WORK REQUEST: Start with the first line of the data and end with the line that holds "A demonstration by"; write out each one exactly.

PROVIDED ENTRIES:
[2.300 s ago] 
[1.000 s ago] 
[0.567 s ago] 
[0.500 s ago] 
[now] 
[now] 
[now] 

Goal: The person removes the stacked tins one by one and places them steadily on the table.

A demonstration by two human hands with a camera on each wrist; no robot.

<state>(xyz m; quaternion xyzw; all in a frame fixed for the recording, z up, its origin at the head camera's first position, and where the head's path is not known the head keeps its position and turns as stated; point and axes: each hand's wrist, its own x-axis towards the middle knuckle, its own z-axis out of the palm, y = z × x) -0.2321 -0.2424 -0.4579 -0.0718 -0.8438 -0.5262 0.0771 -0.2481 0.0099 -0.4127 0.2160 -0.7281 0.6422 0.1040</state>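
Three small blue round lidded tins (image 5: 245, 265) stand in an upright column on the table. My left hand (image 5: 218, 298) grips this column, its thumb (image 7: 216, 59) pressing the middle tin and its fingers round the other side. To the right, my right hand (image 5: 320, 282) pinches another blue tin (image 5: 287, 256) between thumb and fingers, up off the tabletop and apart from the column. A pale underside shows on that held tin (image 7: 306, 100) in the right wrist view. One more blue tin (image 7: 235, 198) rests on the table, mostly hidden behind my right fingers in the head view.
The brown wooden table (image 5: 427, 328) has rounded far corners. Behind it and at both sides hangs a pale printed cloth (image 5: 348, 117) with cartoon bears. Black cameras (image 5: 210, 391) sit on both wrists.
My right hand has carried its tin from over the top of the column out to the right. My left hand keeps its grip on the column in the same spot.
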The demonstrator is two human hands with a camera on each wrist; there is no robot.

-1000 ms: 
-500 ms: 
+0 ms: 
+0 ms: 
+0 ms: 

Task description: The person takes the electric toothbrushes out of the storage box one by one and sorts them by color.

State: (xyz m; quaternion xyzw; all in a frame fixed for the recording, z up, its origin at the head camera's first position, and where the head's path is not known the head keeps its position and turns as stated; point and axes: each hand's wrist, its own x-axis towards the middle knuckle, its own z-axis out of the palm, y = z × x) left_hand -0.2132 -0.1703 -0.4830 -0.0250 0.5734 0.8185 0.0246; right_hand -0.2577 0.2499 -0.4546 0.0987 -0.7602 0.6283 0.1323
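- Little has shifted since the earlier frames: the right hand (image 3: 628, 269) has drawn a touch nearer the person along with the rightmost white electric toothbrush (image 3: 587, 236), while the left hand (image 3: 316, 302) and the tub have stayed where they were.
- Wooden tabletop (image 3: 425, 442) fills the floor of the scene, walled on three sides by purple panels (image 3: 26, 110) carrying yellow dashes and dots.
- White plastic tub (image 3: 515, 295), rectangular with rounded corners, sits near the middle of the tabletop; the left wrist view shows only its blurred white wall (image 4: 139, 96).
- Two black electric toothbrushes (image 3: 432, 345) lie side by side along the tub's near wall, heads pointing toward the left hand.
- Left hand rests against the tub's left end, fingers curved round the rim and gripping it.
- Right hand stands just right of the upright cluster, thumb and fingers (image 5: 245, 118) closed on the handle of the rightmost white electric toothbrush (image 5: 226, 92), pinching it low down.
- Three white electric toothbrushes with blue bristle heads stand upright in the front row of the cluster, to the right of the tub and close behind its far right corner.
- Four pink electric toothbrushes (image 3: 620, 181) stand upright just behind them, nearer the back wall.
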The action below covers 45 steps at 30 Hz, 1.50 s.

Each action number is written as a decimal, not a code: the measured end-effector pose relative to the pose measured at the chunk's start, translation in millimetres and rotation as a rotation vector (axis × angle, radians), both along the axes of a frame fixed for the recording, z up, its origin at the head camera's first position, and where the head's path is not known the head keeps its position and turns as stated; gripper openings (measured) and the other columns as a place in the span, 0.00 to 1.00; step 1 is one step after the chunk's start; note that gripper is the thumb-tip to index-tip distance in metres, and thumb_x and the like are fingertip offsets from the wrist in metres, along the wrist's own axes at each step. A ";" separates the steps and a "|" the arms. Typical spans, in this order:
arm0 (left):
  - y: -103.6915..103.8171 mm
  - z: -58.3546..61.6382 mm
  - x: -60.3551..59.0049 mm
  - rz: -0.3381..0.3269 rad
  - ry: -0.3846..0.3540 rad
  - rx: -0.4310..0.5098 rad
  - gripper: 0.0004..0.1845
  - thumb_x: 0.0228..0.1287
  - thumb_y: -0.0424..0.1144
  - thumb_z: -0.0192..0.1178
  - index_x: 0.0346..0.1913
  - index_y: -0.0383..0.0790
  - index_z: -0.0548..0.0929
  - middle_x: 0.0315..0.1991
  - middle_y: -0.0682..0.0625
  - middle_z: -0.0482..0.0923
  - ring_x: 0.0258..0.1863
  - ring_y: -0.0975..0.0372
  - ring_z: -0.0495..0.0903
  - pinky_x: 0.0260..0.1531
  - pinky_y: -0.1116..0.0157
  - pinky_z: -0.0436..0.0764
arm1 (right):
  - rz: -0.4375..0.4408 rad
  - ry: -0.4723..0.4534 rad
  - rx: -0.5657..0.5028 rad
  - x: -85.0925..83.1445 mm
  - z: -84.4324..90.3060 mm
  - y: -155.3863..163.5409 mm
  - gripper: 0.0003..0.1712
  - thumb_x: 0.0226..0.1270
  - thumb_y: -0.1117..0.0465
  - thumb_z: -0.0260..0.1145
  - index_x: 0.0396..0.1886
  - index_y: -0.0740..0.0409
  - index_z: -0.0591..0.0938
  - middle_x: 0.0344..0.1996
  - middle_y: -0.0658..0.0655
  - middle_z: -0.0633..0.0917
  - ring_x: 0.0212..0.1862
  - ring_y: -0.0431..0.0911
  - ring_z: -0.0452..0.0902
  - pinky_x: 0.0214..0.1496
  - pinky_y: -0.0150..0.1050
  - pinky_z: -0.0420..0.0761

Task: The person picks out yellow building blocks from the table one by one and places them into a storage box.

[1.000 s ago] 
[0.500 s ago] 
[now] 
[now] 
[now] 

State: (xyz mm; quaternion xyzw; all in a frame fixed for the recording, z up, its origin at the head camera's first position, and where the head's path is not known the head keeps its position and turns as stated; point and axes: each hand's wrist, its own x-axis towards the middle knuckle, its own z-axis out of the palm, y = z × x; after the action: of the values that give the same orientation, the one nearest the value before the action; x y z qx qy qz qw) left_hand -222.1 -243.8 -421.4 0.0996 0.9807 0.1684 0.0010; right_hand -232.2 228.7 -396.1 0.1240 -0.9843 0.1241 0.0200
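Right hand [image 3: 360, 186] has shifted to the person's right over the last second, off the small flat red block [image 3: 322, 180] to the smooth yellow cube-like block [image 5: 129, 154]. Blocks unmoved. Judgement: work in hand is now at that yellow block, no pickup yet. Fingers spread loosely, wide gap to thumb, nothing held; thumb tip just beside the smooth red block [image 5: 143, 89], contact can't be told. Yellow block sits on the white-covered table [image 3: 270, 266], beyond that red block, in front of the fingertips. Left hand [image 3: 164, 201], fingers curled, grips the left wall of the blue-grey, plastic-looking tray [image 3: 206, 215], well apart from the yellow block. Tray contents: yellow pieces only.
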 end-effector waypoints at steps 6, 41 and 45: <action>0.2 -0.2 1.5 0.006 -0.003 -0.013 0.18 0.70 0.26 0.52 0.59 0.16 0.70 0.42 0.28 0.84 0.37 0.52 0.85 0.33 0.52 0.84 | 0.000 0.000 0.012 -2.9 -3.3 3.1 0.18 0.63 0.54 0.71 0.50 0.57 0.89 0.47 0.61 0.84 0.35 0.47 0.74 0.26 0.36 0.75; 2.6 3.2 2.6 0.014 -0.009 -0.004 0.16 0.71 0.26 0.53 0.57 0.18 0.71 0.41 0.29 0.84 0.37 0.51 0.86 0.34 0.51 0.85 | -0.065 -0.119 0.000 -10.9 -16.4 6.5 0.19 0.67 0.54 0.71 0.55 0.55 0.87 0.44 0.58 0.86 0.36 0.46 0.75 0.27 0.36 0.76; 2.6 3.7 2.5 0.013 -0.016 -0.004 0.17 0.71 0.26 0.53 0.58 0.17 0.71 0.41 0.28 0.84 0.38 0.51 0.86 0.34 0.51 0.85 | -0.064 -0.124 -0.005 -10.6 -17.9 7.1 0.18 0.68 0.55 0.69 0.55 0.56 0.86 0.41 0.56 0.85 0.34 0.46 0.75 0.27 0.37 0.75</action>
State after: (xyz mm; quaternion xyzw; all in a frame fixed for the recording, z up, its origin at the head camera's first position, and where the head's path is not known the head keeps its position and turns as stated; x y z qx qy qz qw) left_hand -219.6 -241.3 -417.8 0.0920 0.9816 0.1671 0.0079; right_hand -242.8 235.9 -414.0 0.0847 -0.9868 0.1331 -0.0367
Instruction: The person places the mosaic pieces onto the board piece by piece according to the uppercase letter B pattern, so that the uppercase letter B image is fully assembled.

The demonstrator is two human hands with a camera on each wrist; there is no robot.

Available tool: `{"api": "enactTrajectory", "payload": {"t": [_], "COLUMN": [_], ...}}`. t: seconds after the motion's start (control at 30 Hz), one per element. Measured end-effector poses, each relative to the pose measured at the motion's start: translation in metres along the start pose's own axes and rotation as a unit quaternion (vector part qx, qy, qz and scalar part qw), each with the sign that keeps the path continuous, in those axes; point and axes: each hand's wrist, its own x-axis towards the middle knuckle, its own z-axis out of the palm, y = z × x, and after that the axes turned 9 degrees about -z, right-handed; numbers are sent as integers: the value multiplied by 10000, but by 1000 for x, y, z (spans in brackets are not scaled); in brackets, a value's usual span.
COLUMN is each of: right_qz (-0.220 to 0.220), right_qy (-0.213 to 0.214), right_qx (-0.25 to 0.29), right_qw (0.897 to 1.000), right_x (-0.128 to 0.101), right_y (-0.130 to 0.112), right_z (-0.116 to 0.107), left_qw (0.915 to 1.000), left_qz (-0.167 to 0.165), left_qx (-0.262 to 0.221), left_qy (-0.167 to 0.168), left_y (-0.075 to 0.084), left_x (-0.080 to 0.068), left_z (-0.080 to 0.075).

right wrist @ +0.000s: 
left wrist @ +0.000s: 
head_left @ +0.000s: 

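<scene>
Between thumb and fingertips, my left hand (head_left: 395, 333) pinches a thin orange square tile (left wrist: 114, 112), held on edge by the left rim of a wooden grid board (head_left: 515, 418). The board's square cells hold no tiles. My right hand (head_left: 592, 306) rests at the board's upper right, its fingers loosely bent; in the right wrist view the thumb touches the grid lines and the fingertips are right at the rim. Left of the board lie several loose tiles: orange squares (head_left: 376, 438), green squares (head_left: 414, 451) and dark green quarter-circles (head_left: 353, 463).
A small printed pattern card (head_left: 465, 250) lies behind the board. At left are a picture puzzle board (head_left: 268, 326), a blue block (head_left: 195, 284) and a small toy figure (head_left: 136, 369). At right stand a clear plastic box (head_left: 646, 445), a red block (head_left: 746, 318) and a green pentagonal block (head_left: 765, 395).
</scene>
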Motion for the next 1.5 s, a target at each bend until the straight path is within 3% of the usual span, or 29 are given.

YOUR SOLUTION:
[2.300 s ago] 
[1.000 s ago] 
[0.567 s ago] 
[0.500 s ago] 
[now] 
[now] 
[now] 

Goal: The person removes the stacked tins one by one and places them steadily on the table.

A demonstration by two human hands with a camera on each wrist; no robot.

That is the complete output.